20 En Daniël loofde de God van de hemel en zei: ‘Geprezen zij God van eeuwigheid tot eeuwigheid! Want Hij bezit alle wijsheid en kracht.
21 Alle wereldgebeurtenissen liggen in zijn hand. Hij zet koningen af en stelt nieuwe koningen aan. Hij geeft de wijzen hun wijsheid en de geleerden hun inzicht.
22 Hij maakt ondoorgrondelijke en geheime dingen bekend. Hij ziet alle in het duister verborgen zaken, want Hij Zelf is het licht.
23 O God van mijn voorouders, U loof en prijs ik. Want U hebt mij wijsheid en kracht geschonken en op ons verzoek hebt U mij nu de droom van de koning en de uitleg daarvan bekendgemaakt.’
24 Daarna ging Daniël naar Arjoch, die van de koning de opdracht had gekregen de wijzen van Babel ter dood te brengen. Daniël zei: ‘Stel de wijzen niet terecht. Breng mij bij de koning, dan zal ik hem de uitleg van zijn droom geven.’

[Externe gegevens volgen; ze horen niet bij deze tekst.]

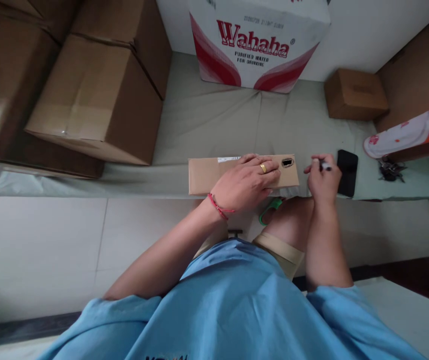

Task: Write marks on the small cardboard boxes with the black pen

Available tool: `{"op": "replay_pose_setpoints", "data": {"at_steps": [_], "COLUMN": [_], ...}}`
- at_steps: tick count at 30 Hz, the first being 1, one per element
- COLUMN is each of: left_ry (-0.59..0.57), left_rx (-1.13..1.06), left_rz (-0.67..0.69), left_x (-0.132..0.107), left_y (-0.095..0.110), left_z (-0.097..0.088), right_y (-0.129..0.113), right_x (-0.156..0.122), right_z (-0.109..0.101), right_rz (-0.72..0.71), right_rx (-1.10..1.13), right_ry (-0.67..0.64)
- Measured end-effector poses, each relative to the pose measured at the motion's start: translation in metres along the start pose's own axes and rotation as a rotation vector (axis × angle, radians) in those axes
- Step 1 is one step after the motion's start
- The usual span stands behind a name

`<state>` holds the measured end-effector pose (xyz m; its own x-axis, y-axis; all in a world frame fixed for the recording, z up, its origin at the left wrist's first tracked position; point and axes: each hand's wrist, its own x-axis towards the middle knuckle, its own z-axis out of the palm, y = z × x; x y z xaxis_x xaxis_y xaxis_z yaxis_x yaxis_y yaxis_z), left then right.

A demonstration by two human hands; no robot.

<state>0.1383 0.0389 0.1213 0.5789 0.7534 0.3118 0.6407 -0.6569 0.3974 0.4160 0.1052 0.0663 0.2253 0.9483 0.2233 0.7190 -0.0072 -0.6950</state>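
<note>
A long, narrow cardboard box (202, 177) lies along the near edge of the cloth-covered surface. My left hand (250, 177) is laid across its middle, fingers over the top and thumb at the near side, gripping it. A white label (227, 159) shows partly at the far edge. Near the box's right end is a black rectangle (287, 162) with a rough dark outline; I cannot tell whether it is a mark or a hole. Just right of the box, apart from it, my right hand (324, 180) is closed around a pen (325, 165). Its tip is not clear.
A black phone (347, 172) lies beside my right hand, with keys (391, 170) and an orange-white cylinder (405, 130) farther right. Large cartons (86, 95) stand left, a Wahaha water carton (259, 50) behind, a small box (357, 95) back right. A green loop (269, 212) shows below the edge.
</note>
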Motion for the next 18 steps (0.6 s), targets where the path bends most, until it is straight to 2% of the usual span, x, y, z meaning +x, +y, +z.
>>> {"op": "replay_pose_setpoints", "data": {"at_steps": [4, 8, 10, 14, 18], "left_ry": [-0.012, -0.034, -0.011, 0.04, -0.053], "left_rx": [-0.007, 0.005, 0.034, 0.114, 0.105], "left_rz": [-0.01, -0.028, -0.062, -0.18, -0.283], "left_x": [0.001, -0.001, -0.002, -0.002, 0.003], "left_y": [0.0, 0.002, 0.003, 0.006, 0.008], "left_z": [-0.001, -0.002, -0.002, 0.002, 0.003], "right_y": [0.034, 0.042, 0.041, 0.038, 0.041], "right_x": [0.014, 0.024, 0.021, -0.009, -0.056], "right_z": [0.006, 0.016, 0.019, 0.018, 0.006], "right_rz": [0.016, 0.075, 0.078, 0.06, 0.117], "right_rx": [-0.29, -0.345, -0.314, -0.108, 0.123], "right_ry": [-0.089, -0.221, -0.229, -0.143, -0.157]}}
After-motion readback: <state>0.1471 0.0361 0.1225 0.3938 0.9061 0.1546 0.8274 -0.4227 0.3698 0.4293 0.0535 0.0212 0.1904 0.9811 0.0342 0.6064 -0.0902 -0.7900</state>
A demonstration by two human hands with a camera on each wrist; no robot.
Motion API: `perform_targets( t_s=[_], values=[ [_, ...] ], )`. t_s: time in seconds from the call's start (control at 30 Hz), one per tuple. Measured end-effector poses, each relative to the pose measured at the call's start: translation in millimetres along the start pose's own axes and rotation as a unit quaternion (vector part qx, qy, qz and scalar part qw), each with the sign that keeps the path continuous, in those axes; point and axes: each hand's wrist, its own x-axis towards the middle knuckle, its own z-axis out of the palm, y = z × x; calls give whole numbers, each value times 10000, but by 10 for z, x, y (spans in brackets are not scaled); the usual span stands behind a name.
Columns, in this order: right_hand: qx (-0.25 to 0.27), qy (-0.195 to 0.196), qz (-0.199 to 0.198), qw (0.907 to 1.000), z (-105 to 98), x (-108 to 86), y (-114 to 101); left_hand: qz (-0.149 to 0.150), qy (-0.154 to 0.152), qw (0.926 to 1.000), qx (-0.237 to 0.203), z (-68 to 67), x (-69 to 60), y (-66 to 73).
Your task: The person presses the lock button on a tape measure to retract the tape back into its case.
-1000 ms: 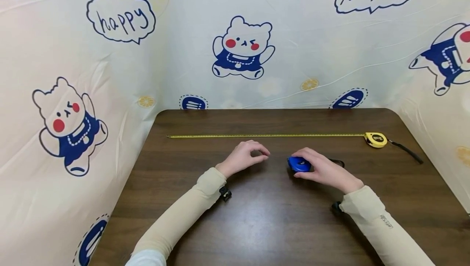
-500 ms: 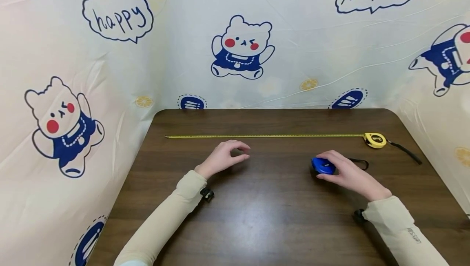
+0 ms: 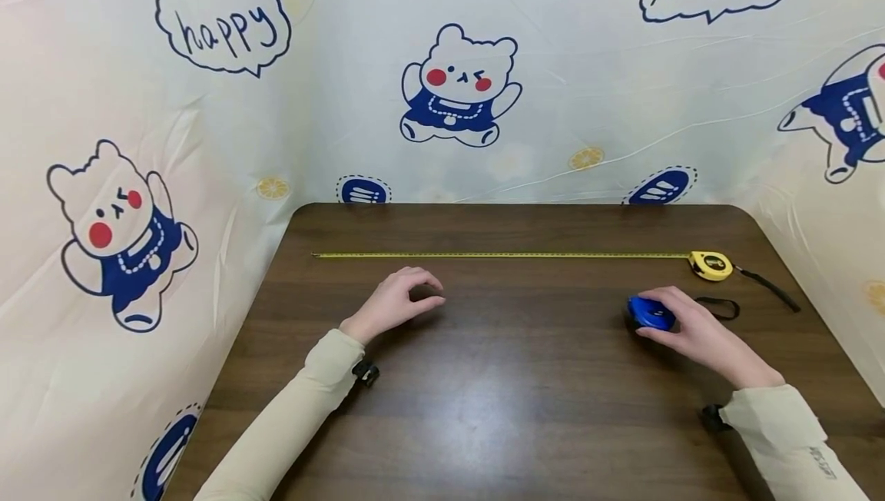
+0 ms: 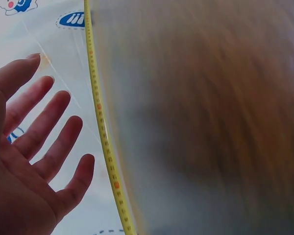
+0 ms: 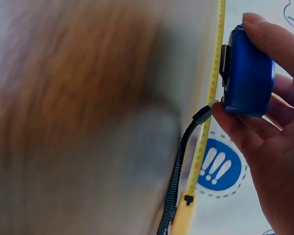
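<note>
My right hand [image 3: 712, 340] grips a blue tape measure [image 3: 648, 313] between thumb and fingers on the right side of the table. The right wrist view shows its blue case [image 5: 250, 73] with a metal clip and a black wrist strap [image 5: 175, 171] trailing from it. Behind it lies a yellow tape measure [image 3: 710, 265], its yellow blade [image 3: 484, 256] drawn out leftward along the table. Left of centre, my left hand [image 3: 394, 303] hovers near that blade, holding nothing; in the left wrist view its fingers [image 4: 44, 127] are spread and loosely bent.
A dark wooden table [image 3: 442, 424] fills the lower part of the head view. Printed cloth [image 3: 332, 86] hangs round its back and sides. The yellow tape measure's black strap [image 3: 770, 291] extends toward the table's right edge.
My right hand has carried the blue tape measure to the right. My left hand has moved left, away from it. The yellow tape measure stays in place.
</note>
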Motion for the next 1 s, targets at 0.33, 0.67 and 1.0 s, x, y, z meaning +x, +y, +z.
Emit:
perform_targets(
  t_s=[0.33, 0.67, 1.0],
  values=[
    [-67, 263, 39, 9996, 3, -96, 135, -207, 54, 9996, 197, -158, -126, -101],
    [-168, 217, 137, 9995, 0, -156, 208, -412, 85, 9989, 214, -247, -239, -220],
    [-179, 214, 110, 9996, 11, -172, 252, -612, 164, 9978, 217, -343, -327, -295]
  ],
)
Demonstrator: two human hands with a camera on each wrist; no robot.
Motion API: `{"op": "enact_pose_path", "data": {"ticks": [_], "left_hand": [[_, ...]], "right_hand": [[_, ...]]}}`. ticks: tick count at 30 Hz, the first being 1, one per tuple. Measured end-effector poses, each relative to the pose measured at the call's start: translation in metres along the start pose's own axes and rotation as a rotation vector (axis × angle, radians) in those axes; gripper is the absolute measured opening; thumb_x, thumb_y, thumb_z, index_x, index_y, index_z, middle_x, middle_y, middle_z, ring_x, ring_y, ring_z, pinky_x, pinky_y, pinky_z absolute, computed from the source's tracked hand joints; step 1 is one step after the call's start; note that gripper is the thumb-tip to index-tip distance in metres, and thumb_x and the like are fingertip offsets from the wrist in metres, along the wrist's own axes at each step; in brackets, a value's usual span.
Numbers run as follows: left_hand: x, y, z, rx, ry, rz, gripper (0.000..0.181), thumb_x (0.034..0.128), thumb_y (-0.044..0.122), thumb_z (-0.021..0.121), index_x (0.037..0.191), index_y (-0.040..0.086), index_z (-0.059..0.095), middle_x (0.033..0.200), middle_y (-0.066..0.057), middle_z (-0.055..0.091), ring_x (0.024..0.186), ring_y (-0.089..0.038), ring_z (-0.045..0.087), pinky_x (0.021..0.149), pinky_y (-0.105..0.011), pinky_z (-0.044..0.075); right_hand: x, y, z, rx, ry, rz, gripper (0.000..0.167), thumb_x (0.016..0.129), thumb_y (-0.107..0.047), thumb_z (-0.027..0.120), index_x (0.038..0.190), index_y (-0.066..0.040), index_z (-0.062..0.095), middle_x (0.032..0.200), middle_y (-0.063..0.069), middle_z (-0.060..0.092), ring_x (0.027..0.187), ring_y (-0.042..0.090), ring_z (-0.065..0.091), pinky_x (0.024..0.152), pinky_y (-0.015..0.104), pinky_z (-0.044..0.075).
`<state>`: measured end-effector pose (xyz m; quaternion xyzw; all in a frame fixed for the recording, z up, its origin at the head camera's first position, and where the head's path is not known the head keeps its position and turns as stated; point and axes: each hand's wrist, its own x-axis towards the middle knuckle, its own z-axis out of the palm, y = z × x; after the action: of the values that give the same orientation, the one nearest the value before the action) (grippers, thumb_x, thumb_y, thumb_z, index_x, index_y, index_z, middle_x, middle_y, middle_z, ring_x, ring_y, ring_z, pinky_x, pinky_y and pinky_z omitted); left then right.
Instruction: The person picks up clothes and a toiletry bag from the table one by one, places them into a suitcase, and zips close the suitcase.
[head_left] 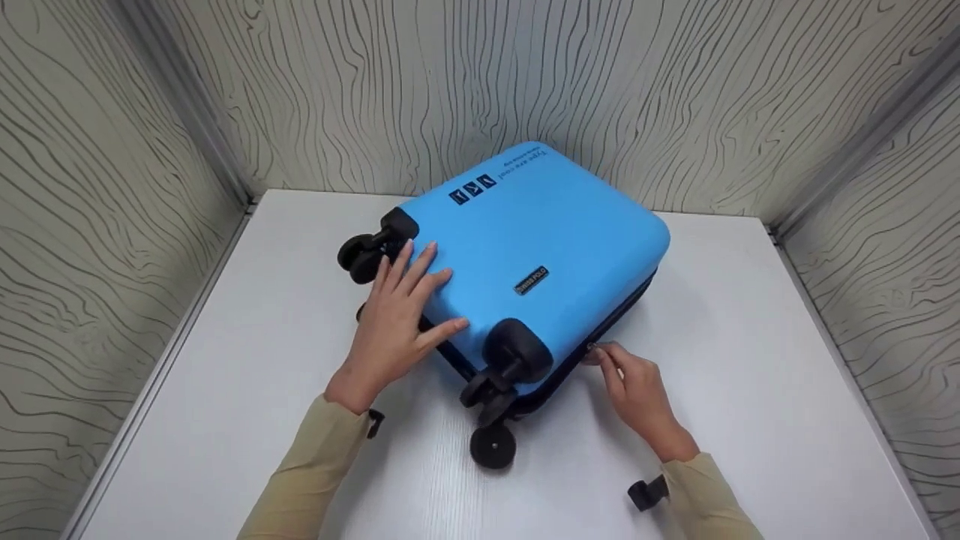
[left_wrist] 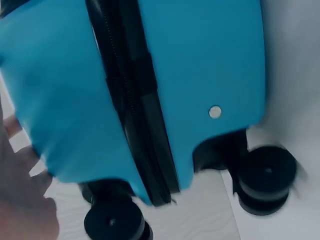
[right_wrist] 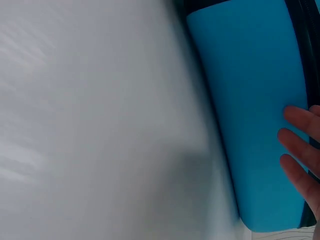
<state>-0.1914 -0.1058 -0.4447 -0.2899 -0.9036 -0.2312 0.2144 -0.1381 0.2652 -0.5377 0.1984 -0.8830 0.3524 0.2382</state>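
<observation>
A blue hard-shell suitcase (head_left: 570,217) lies on its broad side on the white table, its wheel end toward the lower left. My left hand (head_left: 394,319) rests on the top shell between two black wheels, fingers spread. On the near right side, my right hand (head_left: 634,386) pinches a small zipper pull (head_left: 591,346) on the black zipper band. In the left wrist view the zipper (left_wrist: 122,75) runs down the wheel end, with the left hand (left_wrist: 25,185) at the edge. The right wrist view shows the right hand's fingers (right_wrist: 300,147) along the blue side; its pinch is out of frame there.
Black caster wheels (head_left: 517,351) jut from the suitcase's near corners, one wheel (head_left: 493,446) close to the table's front. Wood-grain panels (head_left: 450,82) enclose the white table (head_left: 750,360) at the back and sides. A black strap piece (head_left: 646,493) hangs at the right wrist.
</observation>
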Motion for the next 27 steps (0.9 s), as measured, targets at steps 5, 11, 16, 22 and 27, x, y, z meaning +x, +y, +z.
{"op": "enact_pose_path", "data": {"ticks": [5, 11, 16, 22, 27], "left_hand": [[-0.005, 0.017, 0.007, 0.04, 0.034, 0.047, 0.077, 0.0883, 0.062, 0.071, 0.143, 0.01, 0.058, 0.16, -0.014, 0.038, 0.151, -0.034, 0.021, 0.122, -0.049, 0.009], [-0.007, 0.039, 0.016, 0.111, 0.055, 0.064, 0.073, 0.0852, 0.05, 0.081, 0.141, 0.009, 0.058, 0.155, -0.021, 0.04, 0.146, -0.035, 0.032, 0.122, -0.047, 0.013], [-0.004, 0.056, 0.023, 0.212, 0.053, 0.054, 0.07, 0.0877, 0.053, 0.078, 0.143, 0.014, 0.057, 0.151, -0.022, 0.042, 0.142, -0.036, 0.036, 0.12, -0.047, 0.022], [0.01, 0.072, 0.031, 0.307, 0.058, 0.007, 0.073, 0.0836, 0.065, 0.074, 0.144, 0.027, 0.058, 0.145, -0.022, 0.046, 0.135, -0.038, 0.04, 0.113, -0.051, 0.03], [0.031, 0.074, 0.038, 0.343, 0.034, -0.004, 0.085, 0.0754, 0.072, 0.077, 0.147, 0.032, 0.054, 0.145, -0.017, 0.048, 0.133, -0.036, 0.042, 0.112, -0.049, 0.032]], "right_hand": [[0.016, 0.016, -0.007, -0.041, -0.005, 0.065, 0.012, 0.101, 0.001, 0.06, 0.099, -0.005, 0.07, 0.088, 0.001, 0.077, 0.085, 0.016, 0.074, 0.074, 0.039, 0.059], [0.037, 0.035, -0.01, -0.061, -0.006, 0.156, 0.016, 0.105, -0.006, 0.056, 0.1, -0.003, 0.071, 0.087, 0.006, 0.076, 0.082, 0.022, 0.073, 0.074, 0.046, 0.058], [0.055, 0.049, -0.009, -0.084, 0.001, 0.18, 0.017, 0.105, -0.006, 0.056, 0.1, -0.001, 0.072, 0.082, 0.007, 0.073, 0.069, 0.021, 0.067, 0.064, 0.041, 0.053], [0.076, 0.06, -0.01, -0.123, -0.016, 0.204, 0.019, 0.105, -0.007, 0.055, 0.1, 0.001, 0.072, 0.078, 0.011, 0.07, 0.06, 0.02, 0.055, 0.057, 0.036, 0.045], [0.09, 0.065, -0.01, -0.124, -0.066, 0.255, 0.022, 0.107, -0.01, 0.052, 0.103, 0.002, 0.071, 0.083, 0.014, 0.071, 0.064, 0.024, 0.057, 0.061, 0.041, 0.046]]}}
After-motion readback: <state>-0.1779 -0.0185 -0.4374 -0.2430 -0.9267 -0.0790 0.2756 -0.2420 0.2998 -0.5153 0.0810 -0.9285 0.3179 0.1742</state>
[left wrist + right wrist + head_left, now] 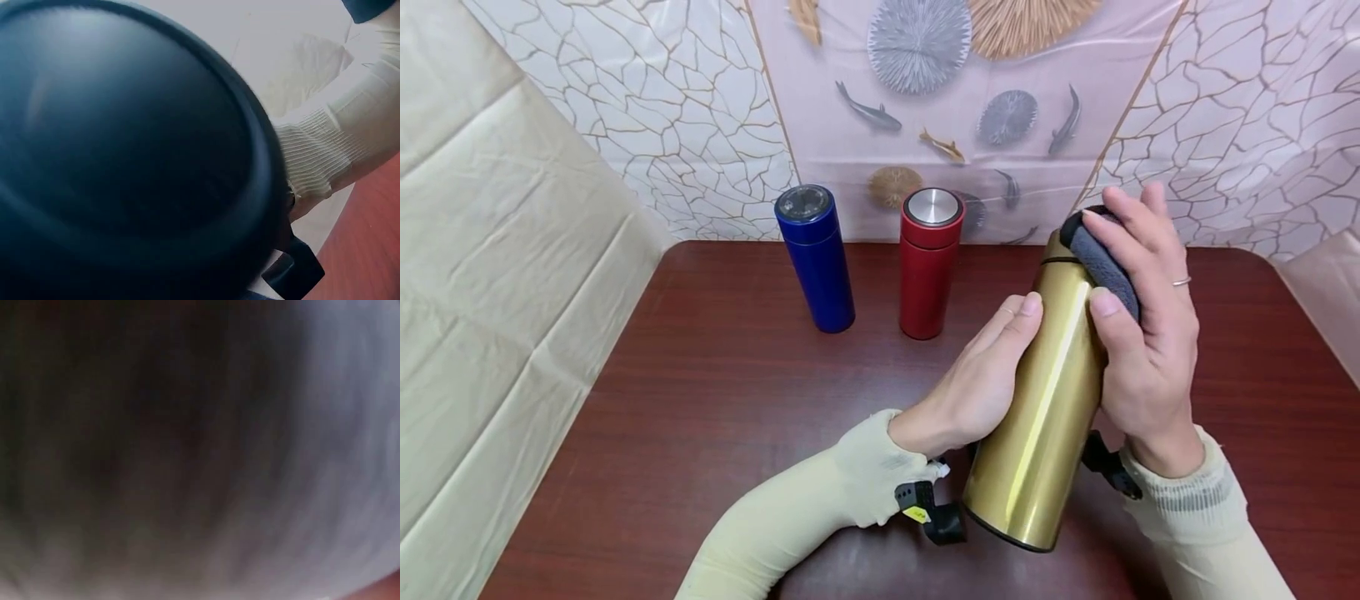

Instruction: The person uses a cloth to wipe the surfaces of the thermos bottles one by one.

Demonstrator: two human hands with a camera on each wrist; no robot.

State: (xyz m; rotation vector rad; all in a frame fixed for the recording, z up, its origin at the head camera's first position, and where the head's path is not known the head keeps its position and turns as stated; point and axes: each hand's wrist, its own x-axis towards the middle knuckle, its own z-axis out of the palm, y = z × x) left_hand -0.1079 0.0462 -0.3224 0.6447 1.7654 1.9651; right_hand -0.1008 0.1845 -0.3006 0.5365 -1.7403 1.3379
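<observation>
In the head view a gold thermos flask is held up at a tilt, its base toward me and its top leaning away to the right. My left hand grips its left side, thumb along the front; the other fingers are hidden behind it. My right hand holds a grey sponge pad with a black edge against the flask's upper right side and top. The left wrist view is largely filled by the flask's dark round base. A blurred close surface fills the right wrist view.
A blue thermos flask and a red thermos flask with a silver lid stand upright toward the back of the dark red wooden table. Behind the table hangs a patterned cloth; a beige cloth hangs at the left.
</observation>
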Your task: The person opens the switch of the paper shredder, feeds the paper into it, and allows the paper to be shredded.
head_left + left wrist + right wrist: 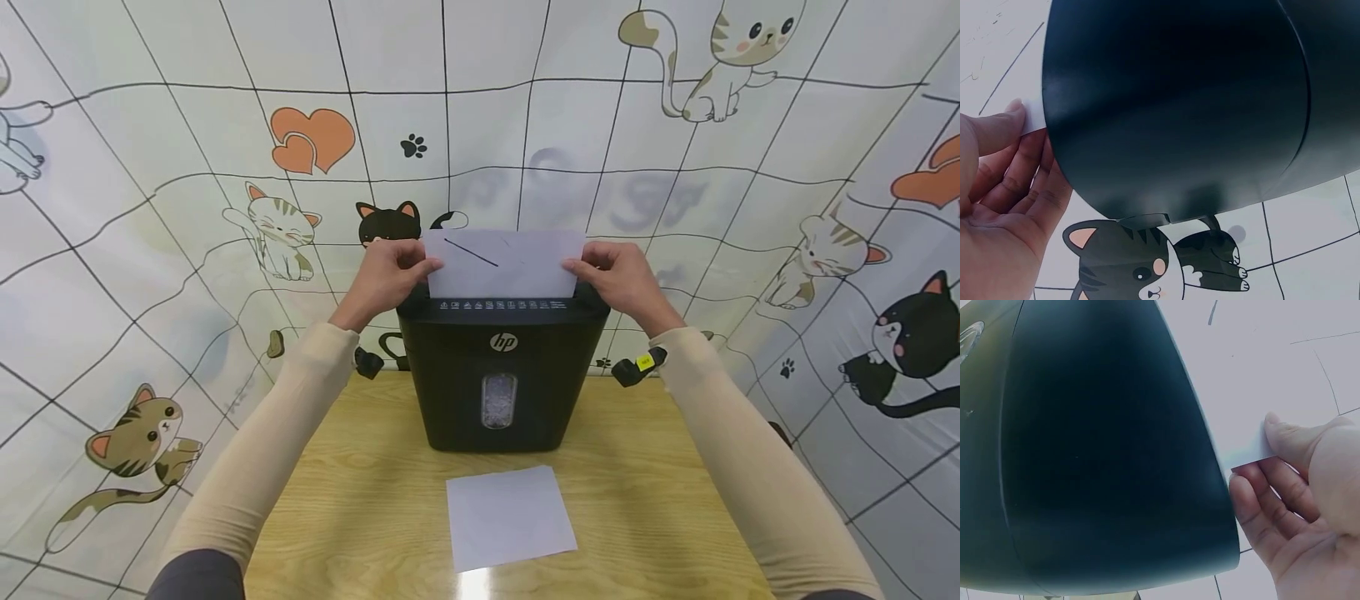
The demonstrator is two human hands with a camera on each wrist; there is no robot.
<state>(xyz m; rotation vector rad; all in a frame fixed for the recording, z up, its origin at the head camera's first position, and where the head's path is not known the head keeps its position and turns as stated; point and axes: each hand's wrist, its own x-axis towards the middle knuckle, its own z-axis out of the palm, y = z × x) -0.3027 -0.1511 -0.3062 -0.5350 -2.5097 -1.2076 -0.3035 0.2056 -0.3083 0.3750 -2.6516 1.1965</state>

25 In allerijl bracht Arjoch hem naar de vorst en zei: ‘Majesteit, ik heb een krijgsgevangene uit Juda gevonden die u de uitleg kan geven!’
26 De koning richtte zich tot Daniël (ook wel Beltsazar genoemd) en zei: ‘Is dat waar? Kunt u mij werkelijk vertellen wat ik heb gedroomd en wat dat betekent?’